Your instructions: Give the number of lines below that contain the string "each", and no other text.

Available data:
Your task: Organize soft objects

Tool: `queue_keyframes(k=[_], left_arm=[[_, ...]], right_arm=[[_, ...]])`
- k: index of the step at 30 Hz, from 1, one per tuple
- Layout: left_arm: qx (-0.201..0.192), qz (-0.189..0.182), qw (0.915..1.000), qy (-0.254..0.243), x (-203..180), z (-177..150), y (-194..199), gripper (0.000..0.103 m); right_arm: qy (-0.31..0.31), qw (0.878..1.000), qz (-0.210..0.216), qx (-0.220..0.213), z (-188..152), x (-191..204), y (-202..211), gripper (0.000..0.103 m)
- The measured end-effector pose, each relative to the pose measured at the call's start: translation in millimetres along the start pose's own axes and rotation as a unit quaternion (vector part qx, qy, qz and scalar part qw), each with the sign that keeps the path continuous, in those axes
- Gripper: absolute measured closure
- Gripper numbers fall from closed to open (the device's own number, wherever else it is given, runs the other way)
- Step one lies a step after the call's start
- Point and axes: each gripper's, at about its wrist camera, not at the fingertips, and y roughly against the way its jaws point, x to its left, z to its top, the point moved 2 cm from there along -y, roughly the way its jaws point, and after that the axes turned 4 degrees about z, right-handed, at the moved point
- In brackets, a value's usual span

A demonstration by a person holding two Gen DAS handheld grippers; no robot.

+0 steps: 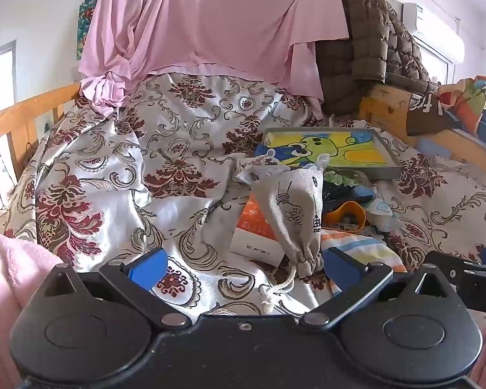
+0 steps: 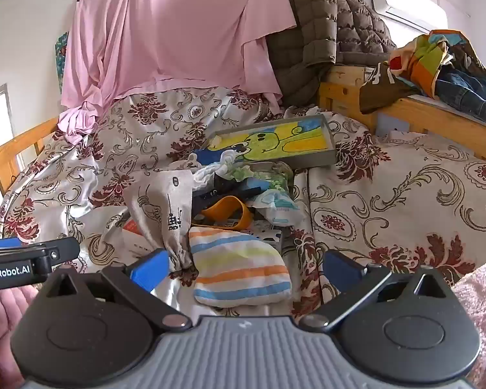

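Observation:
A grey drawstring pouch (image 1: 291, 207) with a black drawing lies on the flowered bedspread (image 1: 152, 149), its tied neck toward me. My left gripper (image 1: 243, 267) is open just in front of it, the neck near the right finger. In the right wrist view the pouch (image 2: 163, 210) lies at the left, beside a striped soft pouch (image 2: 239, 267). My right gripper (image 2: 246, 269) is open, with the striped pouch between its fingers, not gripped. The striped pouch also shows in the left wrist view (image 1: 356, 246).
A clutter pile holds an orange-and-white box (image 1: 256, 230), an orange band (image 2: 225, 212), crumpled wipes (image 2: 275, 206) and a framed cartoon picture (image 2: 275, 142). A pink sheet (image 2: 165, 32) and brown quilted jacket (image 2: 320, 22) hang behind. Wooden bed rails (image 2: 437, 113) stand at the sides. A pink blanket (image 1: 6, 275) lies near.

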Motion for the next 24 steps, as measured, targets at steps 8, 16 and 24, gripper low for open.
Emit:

Completed exercise: 2